Yeah, unfortunately this is the result of RedHat setting fire to everything with RHEL and CentOS. They pushed a bunch of packages that are primarily for developers (e.g. lots of -devel packages) into a separate repo so they could call the whole set of them "unsupported". In distros derived from RHEL 8 this repo is called "powertools", and in RHEL 9 it's "crb" (short for "CodeReady Builder" apparently 🤷‍♂️). In both cases these repos are disabled by default. I ran into this tonight as well, on AlmaLinux 9...I had to enable the "crb" repo before I could installlibyaml-devel and gdbm-devel.
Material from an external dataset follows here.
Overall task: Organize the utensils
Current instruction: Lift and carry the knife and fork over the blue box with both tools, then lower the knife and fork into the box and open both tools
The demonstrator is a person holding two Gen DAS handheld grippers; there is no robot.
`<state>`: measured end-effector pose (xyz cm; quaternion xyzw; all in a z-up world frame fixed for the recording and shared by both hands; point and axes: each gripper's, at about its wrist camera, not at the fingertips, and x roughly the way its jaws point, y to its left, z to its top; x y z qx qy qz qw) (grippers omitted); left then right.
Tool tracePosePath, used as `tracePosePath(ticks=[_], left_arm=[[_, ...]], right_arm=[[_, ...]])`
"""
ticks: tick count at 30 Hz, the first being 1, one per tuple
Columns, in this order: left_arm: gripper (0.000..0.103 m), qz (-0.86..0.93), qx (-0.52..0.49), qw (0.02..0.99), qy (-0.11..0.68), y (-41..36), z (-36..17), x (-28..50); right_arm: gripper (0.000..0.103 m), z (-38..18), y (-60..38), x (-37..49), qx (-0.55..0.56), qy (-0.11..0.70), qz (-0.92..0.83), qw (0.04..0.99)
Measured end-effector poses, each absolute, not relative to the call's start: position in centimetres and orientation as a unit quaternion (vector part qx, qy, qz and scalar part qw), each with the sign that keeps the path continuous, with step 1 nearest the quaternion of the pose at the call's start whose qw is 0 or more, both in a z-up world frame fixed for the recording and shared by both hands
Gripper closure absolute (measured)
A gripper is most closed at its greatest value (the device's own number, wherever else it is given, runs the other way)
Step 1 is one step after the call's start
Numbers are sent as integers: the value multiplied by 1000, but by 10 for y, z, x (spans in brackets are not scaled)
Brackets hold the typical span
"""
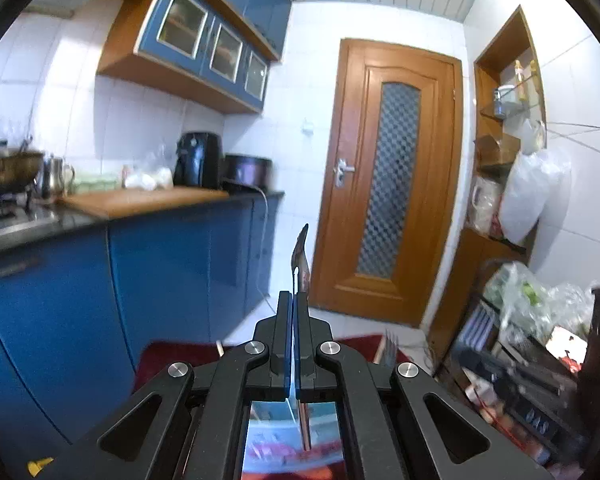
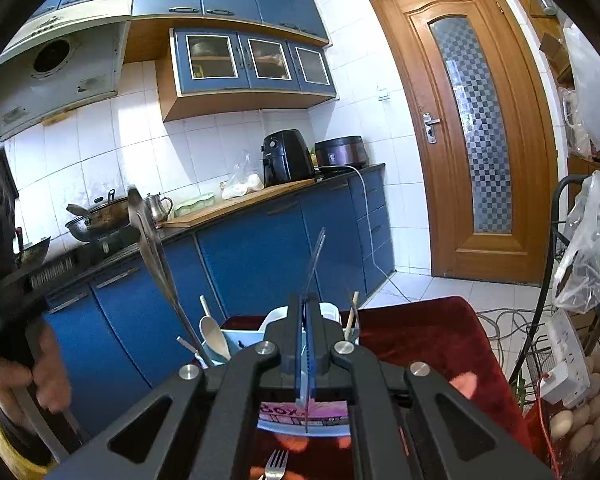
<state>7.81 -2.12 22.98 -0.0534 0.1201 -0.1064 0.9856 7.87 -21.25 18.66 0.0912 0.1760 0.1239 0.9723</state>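
My left gripper (image 1: 293, 296) is shut on a metal utensil (image 1: 301, 256), a spoon seen edge-on, that sticks up past the fingertips. The same spoon (image 2: 148, 236) shows at the left of the right wrist view, held by the left hand. My right gripper (image 2: 306, 300) is shut on a thin metal utensil (image 2: 315, 258), seen edge-on, above a pale blue utensil holder (image 2: 236, 338) on the red-covered table (image 2: 432, 340). The holder has a white spoon (image 2: 214, 336) and chopsticks (image 2: 353, 314) in it. A fork (image 2: 275, 465) lies on the table below the gripper.
Blue kitchen cabinets (image 2: 260, 248) and a worktop with an air fryer (image 2: 286, 158), a cooker and pans stand behind. A wooden door (image 2: 476, 128) is at the right. A power strip (image 2: 566, 354), cables, eggs and bagged goods crowd the right side.
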Motion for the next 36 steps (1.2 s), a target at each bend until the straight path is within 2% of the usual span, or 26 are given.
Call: tracePosePath(ticks=[7,19,29,35,36], left_arm=[[103,-82,-38,990,107,-19,245,106],[103,-63,-30,985,159,-20,187,143],[103,-75,-29,977,196,-25,158,153],[102,-80,-32,973,214,-28,146,154],[100,-81,-32,972,217,-28,146,154]], right_arm=[[100,187,-214,95,90,175,114,974],[100,183,-203,132,72,166,95,979],[100,148,-189,160,54,217,101,969],[97,139,-190,163,59,241,109,963],[92,139,-191,162,63,243,113,961]])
I tried to find related documentation specific to CentOS Stream, but lots of what's on centos.org is broken or outdated 🙄 ...they helpfully point out that CentOS 8 Stream is EOL in about 6 weeks, even though RHEL 8 will get maintenance for another 5 years.

ilikepi avatar Apr 19 '24 04:04 ilikepi

Grumble. *shakes fist at RedHat*. I guess we need to add some logic to install_packages to check if we're running on an RHEL derived distro (how many are there besides Alma Linux?) and add --enablerepo=PowerTools to the dnf install command.

postmodern avatar Apr 19 '24 05:04 postmodern

(how many are there besides Alma Linux?)

At the very least, I think this issue would apply to:

  • RHEL 8/9
  • CentOS 8/9 Stream
  • AlmaLinux 8/9
  • Oracle Linux 8/9
  • Rocky Linux 8/9

I think Amazon Linux or whatever it's called is derived from RHEL as well, but I'm not sure what version it's based on or to what degree they've modified the organization of their package repositories...

EDIT: one way to detect this might be to look for /etc/redhat-release, since derivative distros looking to maintain some level of compatibility with RHEL will likely have this file. AlmaLinux creates it as a symlink to /etc/almalinux-release for example.